From 1977 to 1986, he was a PhD student and then a senior lecturer at the Institute of Oriental Studies, Academy of Soviet Sciences in Leningrad in the field of ancient Iranian culture and languages (Avestan, Sogdian, Pahlavi, Persian, Kurdish, and Iranian ethnology). Asatrian earned a doctorate from the University of Leningrad in 1984 and an excellent doctorate in 1990 from the Soviet Academy of Sciences in Moscow.[3]
He has authored 11 books and more than 125 scientific articles in Armenian, Russian, English, German, French, Turkish, and Kurdish languages.[4] From 1985 to 1999 he was a professor at the University of Copenhagen and participated in various international conferences in Berlin, Moscow, Copenhagen, Oslo, Aarhus, New York, London, Washington, Tehran, and Paris.
He is the founder and editor of three journals: Iran-Nameh, founded in Yerevan in 1993; Acta Kurdica, founded in London in 1994; and Iran and the Caucasus, founded in 1996.[1][5]
According to Dutch anthropologist Martin van Bruinessen, the inclination of "the Armenian scholars around Garnik Asatrian" to separate Zazas from Kurds comes from a "definite political agenda".[6]
In a 1998 interview with Onnik Krikorian, Asatrian argued that the concept of Kurds as a unified nation is incorrect and only emerged in the early 20th century through political circles in Germany and England. He stated that Kurmanji speakers in regions such as Western Armenia (Turkish Kurdistan) identify more with their tribal affiliations than as Kurds, lacking a genuine Kurdish national identity. According to Asatrian, radio and mass media have helped Kurds identify as a unified group, though this identity is still evolving, including among the Yazidis. He also pointed out that Yazidis are not Kurds due to their different religion, and that the Kurds of Iran differ from Kurmanjis in language and ethnicity and are a distinct people, although they are also called Kurds.[2]
Researcher and expert on Yazidis Artur Rodziewicz argues that it was difficult not to consider the divergent opinion of Asatrian on Kurds, Yazidis and the relationship between the two groups as politically motivated arising from "the Armenians' attitude towards... Kurds."[7]
In an interview with Golos Armenii in December 2006, Asatrian stated that:[8]
The creation of a Kurdish state—whether on the territory of Turkey or Iraq—is a great threat to our national interests. Attempts are now being made to dismember Iraq and create a Kurdish state on its territory, which will become a front structure for the West. It should be taken into account that if some constructive dialogue is possible with modern Turkey—an established state aspiring to the European Union, then the Kurdish massif is an unpredictable and uncontrollable element, and unambiguously anti-Armenian.
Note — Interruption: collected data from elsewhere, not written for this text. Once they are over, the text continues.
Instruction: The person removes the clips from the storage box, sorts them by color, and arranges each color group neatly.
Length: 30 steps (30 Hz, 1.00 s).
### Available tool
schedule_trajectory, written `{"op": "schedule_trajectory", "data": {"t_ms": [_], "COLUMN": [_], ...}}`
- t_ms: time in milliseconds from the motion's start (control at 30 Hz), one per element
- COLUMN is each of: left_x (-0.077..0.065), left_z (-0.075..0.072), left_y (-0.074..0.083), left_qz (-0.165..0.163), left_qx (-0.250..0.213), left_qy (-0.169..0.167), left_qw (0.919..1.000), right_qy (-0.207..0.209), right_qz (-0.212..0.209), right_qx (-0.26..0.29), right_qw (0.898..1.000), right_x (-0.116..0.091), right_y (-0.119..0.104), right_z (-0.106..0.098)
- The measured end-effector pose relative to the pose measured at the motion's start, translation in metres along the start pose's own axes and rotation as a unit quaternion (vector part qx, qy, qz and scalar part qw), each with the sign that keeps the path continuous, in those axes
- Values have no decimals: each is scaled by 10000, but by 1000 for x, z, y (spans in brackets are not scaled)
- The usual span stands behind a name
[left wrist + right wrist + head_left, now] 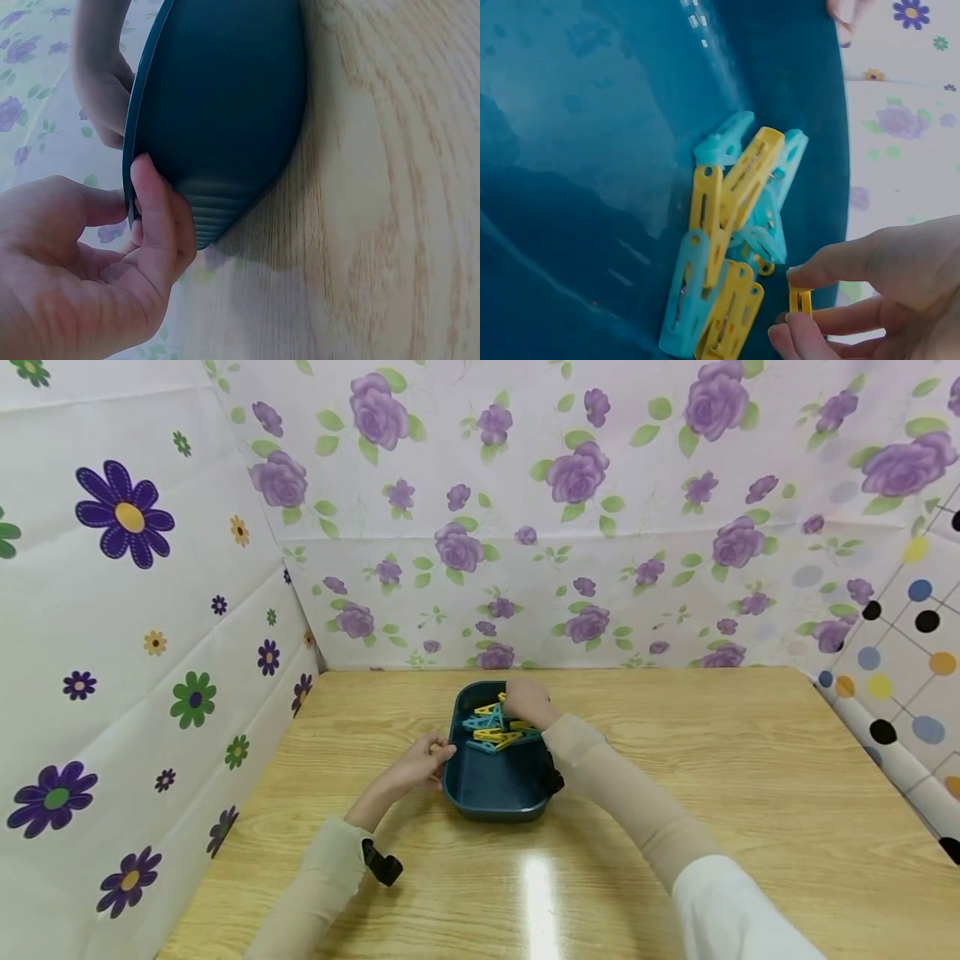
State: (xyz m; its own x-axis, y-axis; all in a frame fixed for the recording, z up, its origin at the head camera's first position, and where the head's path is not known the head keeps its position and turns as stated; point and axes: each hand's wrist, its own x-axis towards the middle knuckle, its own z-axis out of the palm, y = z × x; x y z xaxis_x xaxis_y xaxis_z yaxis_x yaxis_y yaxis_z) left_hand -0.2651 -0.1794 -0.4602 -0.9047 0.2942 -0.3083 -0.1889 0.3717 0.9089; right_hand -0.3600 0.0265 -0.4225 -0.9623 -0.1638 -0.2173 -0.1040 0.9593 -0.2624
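A dark blue-green plastic basin (495, 785) stands on the table, with several yellow and light-blue clothespins (491, 727) piled in its far half. My left hand (422, 762) grips the basin's left rim between thumb and fingers, as the left wrist view also shows (135, 247). Inside the far right part of the basin is my right hand (527, 702). In the right wrist view, its thumb and fingers pinch a yellow clothespin (800, 301) beside the pile. Much of that clothespin is hidden by the fingers.
The wooden table (675, 760) stretches to both sides of the basin. Flowered cloth (457, 585) hangs behind the table, with another patterned cloth (112, 652) on the left and a dotted one (900, 677) on the right. A black wrist camera (382, 862) sits on the left wrist.
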Motion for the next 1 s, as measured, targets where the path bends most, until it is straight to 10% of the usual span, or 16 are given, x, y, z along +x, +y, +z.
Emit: {"op": "schedule_trajectory", "data": {"t_ms": [633,1000], "left_x": [-2,-3], "left_z": [0,1], "left_y": [4,6], "left_qz": [-124,-155], "left_qx": [85,75], "left_qy": [-6,-30], "left_qw": [9999,9998], "right_qy": [338,900], "right_qz": [-769,-714], "right_qx": [2160,2296], "right_qw": [9728,9665], "right_x": [-18,-28], "right_y": [37,61], "right_z": [-30,-36]}}
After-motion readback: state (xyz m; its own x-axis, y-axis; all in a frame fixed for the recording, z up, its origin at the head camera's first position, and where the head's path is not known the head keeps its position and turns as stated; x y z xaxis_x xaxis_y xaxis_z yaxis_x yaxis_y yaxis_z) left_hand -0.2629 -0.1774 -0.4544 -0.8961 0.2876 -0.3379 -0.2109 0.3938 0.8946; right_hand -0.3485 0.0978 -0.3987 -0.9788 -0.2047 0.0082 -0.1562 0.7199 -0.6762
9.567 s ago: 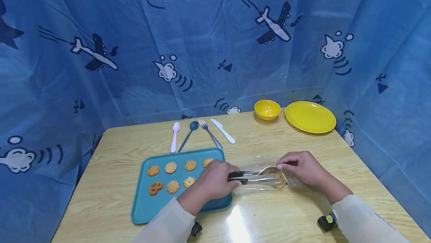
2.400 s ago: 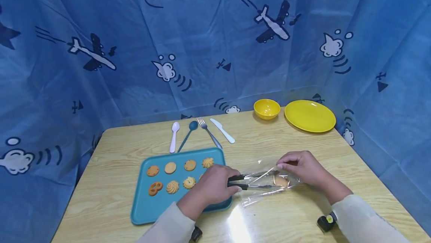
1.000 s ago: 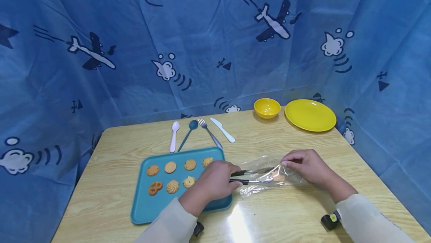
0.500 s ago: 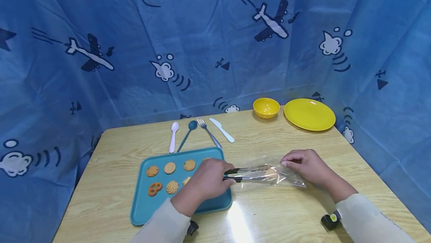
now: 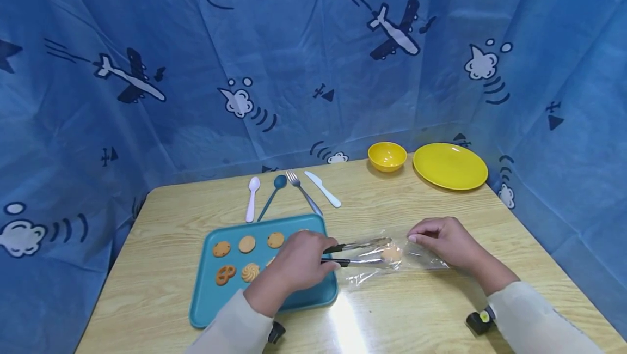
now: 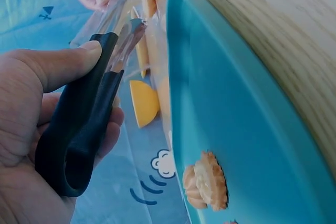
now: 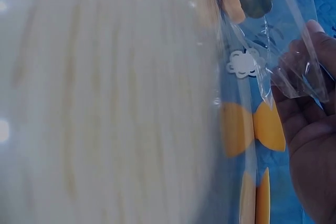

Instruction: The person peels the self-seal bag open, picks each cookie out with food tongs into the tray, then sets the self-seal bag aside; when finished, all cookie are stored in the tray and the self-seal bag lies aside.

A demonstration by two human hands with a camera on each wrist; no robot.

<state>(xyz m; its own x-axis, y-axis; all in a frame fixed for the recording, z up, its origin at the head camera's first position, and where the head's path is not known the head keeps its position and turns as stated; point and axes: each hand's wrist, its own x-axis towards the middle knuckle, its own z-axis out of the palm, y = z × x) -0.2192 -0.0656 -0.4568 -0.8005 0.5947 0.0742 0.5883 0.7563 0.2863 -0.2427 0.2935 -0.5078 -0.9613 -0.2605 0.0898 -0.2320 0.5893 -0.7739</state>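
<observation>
My left hand (image 5: 301,258) grips a pair of tongs (image 5: 338,262) by their black handles, thumb on one side and fingers on the other. The metal arms reach into a clear plastic bag (image 5: 423,256) and stand apart. Inside the bag a round cookie (image 5: 392,254) lies at the tong tips. With thumb and fingertips, my right hand (image 5: 446,239) pinches the bag's upper edge. Below my left hand is a teal tray (image 5: 210,302) bearing several cookies and a pretzel (image 5: 226,275); hand and forearm cover some of them. The left wrist view shows the black handle loop (image 6: 73,166) against the palm.
Behind the tray lie a lilac spoon (image 5: 252,201), a dark teal spoon (image 5: 280,182), a fork (image 5: 306,195) and a pale knife (image 5: 323,189). A yellow bowl (image 5: 387,157) and yellow plate (image 5: 450,166) stand at the back right. A blue curtain (image 5: 294,71) hangs behind the table.
The left hand and tongs have drawn back slightly to the left. The tong arms have spread around the cookie, and it shows more clearly. The right hand has barely moved since one second ago.
</observation>
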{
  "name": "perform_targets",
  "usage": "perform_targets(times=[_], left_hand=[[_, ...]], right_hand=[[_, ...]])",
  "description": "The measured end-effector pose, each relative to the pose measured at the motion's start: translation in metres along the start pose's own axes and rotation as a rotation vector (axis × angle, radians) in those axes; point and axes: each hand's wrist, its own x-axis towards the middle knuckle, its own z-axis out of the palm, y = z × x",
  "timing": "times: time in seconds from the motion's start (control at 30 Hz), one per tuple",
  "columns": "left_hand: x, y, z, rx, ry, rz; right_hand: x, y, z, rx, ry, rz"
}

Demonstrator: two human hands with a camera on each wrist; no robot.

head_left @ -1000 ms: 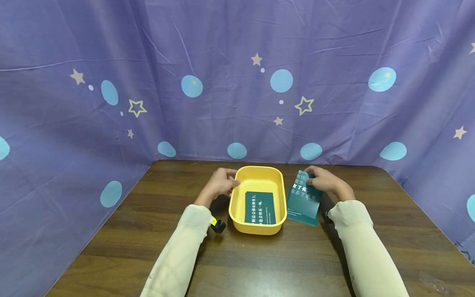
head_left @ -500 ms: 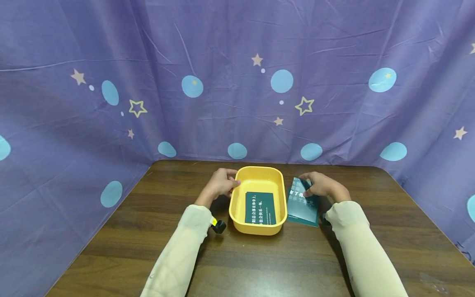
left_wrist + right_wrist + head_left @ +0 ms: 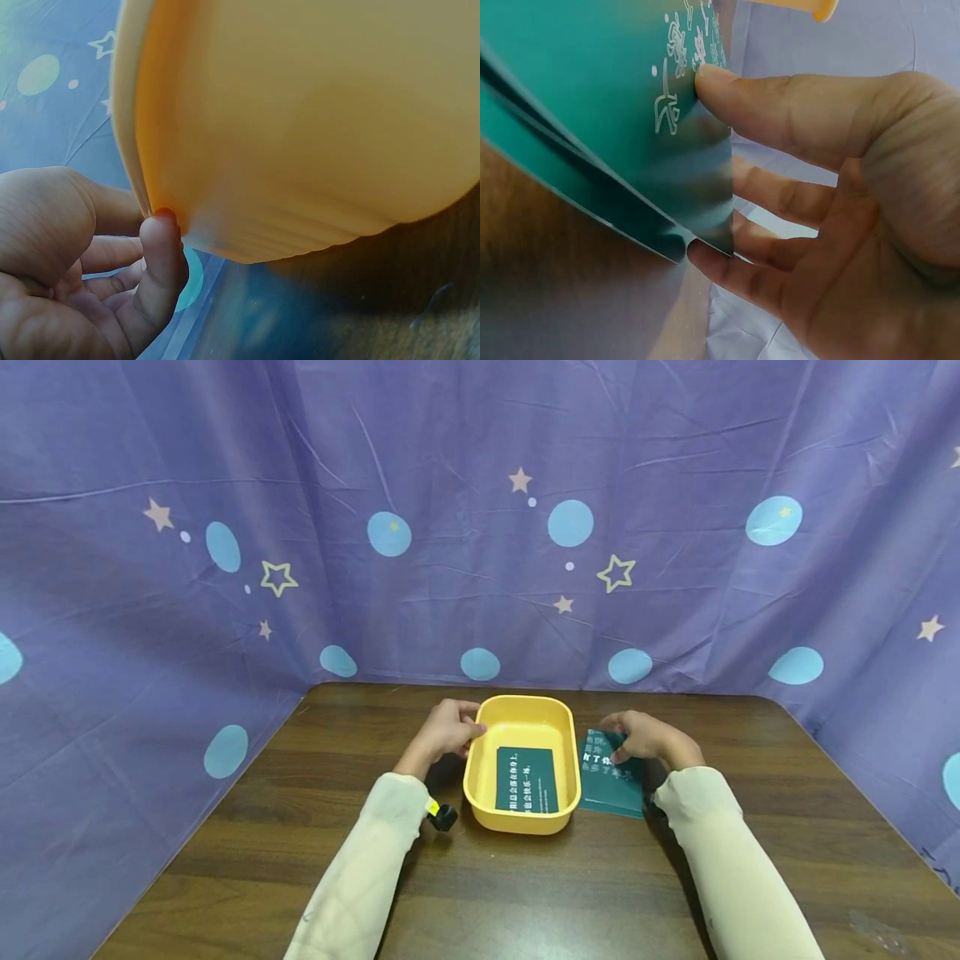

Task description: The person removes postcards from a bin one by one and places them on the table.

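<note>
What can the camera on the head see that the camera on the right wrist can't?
Only the head view shows the left hand holding the yellow tub by its rim, the green card lying inside it, the wooden table and the starry purple cloth. Only the right wrist view shows up close the thumb on top and fingers under the lifted card's edge. Both show the right hand pinching the green cards, and a bit of tub.

Even, soft light fills the head view, sharp at centre, with the purple star-printed cloth backdrop (image 3: pixel 480 527) bowing at the edges (wide-lens distortion). Faint shadows pool under both forearms. Both wrist views are blurred close up, tinted orange and teal.
</note>
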Motion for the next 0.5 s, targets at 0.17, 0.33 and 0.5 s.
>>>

And there can be no illusions on this score.
He reiterated this belief to Golos Armenii in November 2009 and further stated that:[9]
Today, Turkey's territorial integrity and stability are in Armenia's best interest. The disintegration of Turkey and the creation of a Kurdish state to our west [Turkish Kurdistan] would pose a serious threat to Armenia's national security. We must remember that the ethnic group seeking to establish a state on our historic lands has, over the past 400 years, committed countless acts of plunder and massacres against innocent Armenians, desecrated our holy sites, and attempted to de-Armenianize Western Armenia. Losing Western Armenia would mean losing sacred symbols like Ararat and Akhtamar to a new Kurdish state. I urge those who do not see how Turkey's stability benefits Armenia to review the programs and claims of Kurdish organizations, such as linking Urartian heritage to Kurdish ancestry and referring to the "Armenian mountain range" as "Kurdistan." Our Armenian society and some political circles clearly underestimate the role of the Kurdish factor in the past and its danger in the future.